Umarım Mustafa Reşit Akçay, şu ana kadar bir umut vermese de benim gibi kendisini eleştiren herkesi utandırır, Ankaragücü’nü ligde tutar.
Bu arada önceki gün Sayın Fatih Mert, Ankaragücü’ne transfer yasağı gelmesinin “büyük ihtimal” olduğunu söylerken, yasağa neden olan Thomas Heurtaux’un adını hiç duymadığını, hangi mevkiide oynadığını dahi bilmediğini söyledi, şaşırdım.
Thomas Heurtaux 2 yıldır bu kulübün gündeminden hiç düşmedi.
Neyse faydam olsun, anlatayım Thomas Heurtaux kimdir?
İtalya Seri A takımlarından Udinese’de 116, Hellas Verona’da 19, Fransa Ligue 1 takımlarından SM Caen’de 102 maçta forma giyen Fransa vatandaşı stoperdir.
U-18’den U-21’e kadar Fransa’nın alt yaş milli takımlarında da forma giymiş bir oyuncu olarak Ankaragücü ile 30 yaşında 800 bin Euro ücretle, 3 yıllık sözleşme imzaladı.
Daha uygun sözleşme yapılabilir miydi, Ankaragücü için bu rakamlar lüks müydü bilemem ama Heurtaux, son yıllarda Ankaragücü’ne transfer edilen en kariyerli oyunculardan biriydi.
Tabi kariyerli olması, başarılı olacağının garantisi olmuyor.
Bu işler sırf kariyerle olsaydı CV’sinde Milan, Atalanta, Roma, Torino Atletico Madrid gibi kulüpler yazan, Avrupa’da kaldırmadığı kupa kalmayan, Ankaragücü’ne gelmeden birkaç yıl önce Torino’den Atletico Madrid’e 15 milyon Euro bonservis ödenerek transfer edilen Alessio Cerci, Sarı Lacivertlileri tek başına şampiyon yapardı.
Dönelim Heutaux’a…
Ankaragücü’ndeki henüz 2. maçında, Afyon’da oynanan ve 1-0 kazanılan Akhisar maçında çok da iyi oynarken sakatlandı. O dönem anlatılanlara göre, Mehmet Yiğiner, 300 bin Euro’luk peşinatının sadece 50 bin Euro’sunu ödemiş.
Sakatlanınca başkaca ödeme yapmamış.
Parasını isteyince Mehmet Yiğiner tarafından odadan kovulmuş.

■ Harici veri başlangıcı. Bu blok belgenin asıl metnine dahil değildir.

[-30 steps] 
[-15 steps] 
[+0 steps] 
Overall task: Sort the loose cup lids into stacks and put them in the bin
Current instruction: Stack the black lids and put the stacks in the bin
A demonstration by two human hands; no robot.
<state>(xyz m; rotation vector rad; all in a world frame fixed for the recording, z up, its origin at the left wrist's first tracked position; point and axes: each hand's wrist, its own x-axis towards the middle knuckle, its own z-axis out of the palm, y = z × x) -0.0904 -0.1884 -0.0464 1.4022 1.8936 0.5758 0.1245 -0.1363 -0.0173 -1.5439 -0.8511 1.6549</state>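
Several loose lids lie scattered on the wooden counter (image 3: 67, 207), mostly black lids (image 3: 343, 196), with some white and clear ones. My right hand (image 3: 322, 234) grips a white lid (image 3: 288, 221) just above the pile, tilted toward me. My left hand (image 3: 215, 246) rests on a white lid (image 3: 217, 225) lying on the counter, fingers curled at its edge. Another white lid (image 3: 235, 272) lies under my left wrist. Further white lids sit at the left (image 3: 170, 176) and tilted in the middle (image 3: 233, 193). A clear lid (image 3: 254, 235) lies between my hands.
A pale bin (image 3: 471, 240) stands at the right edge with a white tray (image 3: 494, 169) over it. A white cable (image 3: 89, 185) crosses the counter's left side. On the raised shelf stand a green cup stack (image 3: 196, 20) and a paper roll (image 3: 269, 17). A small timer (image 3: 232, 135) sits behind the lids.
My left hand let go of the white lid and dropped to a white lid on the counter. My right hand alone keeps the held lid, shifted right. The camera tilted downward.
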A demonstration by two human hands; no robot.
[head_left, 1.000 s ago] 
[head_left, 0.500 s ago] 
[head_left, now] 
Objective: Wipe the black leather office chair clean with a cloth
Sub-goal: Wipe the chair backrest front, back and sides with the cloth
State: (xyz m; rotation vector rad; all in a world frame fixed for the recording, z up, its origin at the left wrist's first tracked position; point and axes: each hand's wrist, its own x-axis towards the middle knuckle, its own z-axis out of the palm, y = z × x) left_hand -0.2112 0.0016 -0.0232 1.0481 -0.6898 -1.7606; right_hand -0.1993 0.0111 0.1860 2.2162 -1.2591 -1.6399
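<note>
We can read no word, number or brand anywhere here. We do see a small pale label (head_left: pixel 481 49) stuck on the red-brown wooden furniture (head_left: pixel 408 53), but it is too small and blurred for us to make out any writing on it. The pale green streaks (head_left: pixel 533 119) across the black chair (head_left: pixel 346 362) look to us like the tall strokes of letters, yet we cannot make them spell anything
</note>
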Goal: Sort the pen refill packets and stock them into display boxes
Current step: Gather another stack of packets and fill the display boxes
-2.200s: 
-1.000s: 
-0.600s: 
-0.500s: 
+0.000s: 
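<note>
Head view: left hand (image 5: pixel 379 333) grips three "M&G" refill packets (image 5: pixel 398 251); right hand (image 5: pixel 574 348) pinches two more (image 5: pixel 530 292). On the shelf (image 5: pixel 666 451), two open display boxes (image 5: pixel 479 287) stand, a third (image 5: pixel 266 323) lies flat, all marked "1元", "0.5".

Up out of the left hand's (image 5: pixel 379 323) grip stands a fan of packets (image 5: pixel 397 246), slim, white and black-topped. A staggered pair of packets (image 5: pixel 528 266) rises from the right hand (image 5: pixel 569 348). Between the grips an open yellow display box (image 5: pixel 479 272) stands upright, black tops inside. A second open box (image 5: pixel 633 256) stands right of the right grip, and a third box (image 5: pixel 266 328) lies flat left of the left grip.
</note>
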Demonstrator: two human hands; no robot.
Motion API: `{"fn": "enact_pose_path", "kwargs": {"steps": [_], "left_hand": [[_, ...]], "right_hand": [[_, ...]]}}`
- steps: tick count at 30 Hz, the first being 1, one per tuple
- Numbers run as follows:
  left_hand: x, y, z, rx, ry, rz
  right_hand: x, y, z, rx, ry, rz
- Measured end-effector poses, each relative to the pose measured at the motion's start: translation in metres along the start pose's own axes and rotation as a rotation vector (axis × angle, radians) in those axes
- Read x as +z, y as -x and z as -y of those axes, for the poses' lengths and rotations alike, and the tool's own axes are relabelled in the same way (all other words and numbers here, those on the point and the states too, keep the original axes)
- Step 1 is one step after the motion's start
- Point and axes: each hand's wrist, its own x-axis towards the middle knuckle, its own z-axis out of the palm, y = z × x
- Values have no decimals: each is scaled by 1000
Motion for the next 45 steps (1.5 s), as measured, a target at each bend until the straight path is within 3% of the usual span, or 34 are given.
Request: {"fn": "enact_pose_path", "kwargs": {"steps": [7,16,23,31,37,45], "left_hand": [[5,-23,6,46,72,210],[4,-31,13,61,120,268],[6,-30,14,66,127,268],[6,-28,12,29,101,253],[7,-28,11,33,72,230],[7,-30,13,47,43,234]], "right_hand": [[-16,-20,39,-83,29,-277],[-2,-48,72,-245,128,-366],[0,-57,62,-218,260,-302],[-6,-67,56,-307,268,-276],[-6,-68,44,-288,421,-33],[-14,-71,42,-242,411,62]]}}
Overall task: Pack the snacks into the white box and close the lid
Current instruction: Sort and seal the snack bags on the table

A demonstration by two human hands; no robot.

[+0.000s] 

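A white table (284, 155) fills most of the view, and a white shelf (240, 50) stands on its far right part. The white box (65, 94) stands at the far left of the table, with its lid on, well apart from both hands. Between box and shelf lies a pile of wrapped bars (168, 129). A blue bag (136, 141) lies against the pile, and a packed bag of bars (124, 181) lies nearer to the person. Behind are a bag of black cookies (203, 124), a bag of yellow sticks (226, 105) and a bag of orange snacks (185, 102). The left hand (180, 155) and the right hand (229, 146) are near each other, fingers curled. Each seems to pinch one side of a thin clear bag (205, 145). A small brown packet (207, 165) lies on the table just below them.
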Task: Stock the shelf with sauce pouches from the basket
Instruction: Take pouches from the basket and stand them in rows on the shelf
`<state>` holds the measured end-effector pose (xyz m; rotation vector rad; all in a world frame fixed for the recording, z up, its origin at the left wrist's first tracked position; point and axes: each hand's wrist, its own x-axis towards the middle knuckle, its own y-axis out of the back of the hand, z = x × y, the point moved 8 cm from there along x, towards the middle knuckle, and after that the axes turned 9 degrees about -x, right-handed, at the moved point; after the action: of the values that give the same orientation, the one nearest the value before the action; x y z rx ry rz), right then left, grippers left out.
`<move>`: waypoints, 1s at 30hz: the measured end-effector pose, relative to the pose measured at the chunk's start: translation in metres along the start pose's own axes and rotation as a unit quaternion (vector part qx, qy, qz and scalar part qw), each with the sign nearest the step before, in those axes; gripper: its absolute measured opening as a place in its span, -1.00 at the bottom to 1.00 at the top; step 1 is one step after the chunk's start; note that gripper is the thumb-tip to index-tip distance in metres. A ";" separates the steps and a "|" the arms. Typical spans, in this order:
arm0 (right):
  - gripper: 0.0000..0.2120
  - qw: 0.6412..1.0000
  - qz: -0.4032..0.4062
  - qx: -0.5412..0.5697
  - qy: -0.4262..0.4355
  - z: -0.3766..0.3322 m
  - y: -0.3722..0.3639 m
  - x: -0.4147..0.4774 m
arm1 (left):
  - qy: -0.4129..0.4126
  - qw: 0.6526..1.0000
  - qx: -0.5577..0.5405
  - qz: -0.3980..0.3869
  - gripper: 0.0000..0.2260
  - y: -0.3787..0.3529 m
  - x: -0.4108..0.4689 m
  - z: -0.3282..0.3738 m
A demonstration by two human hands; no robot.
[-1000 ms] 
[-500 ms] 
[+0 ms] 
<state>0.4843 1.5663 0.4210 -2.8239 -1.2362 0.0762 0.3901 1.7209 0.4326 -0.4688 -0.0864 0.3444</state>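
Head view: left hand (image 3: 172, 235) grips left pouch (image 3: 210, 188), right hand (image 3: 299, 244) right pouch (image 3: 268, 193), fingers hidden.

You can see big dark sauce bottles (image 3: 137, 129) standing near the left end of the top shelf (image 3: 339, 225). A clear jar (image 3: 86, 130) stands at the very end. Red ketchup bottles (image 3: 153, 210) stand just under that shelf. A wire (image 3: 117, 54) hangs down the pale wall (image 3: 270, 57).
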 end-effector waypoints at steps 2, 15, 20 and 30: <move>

300 bin Euro’ya sözleşmesini fesh edebilecekken, kovulduğu için gurur yapıp FIFA’ya başvurup alacaklarının tamamını, yani 2 milyon 295 bin Euro istemiş.
Mehmet Yiğiner’in bir dakikalık sözde efeliğinin kulübe maliyeti 2 milyon Euro.
Bu kulüp aynı kabadayılığın ceremesini kaleci Hopf’ta da çekti.
Hopf’u da odadan kovdu, sonra ona da 2,5 milyon Euro’ya yakın ödeme yapılmak zorunda kalındı.
Mehmet Yiğiner, efe ya…
Sadece bu 2 efelikle Ankaragücü’nü 30-35 milyon lira zarar ettirdi.
Daha Sadaev’in dosyası yolda.
Onunla da 300 bin Euro’ya sözleşme yapılmış. (Yaklaşık 2 milyon 300 bin TL)
Şu an tüm kulüplerin radarında olan Saba ve Michalak’a toplam ödenenden bile fazla…
Hala suçu futbolcularda, teknik direktörlerde bulan, Mehmet Yiğiner’i savunanlara selamlar…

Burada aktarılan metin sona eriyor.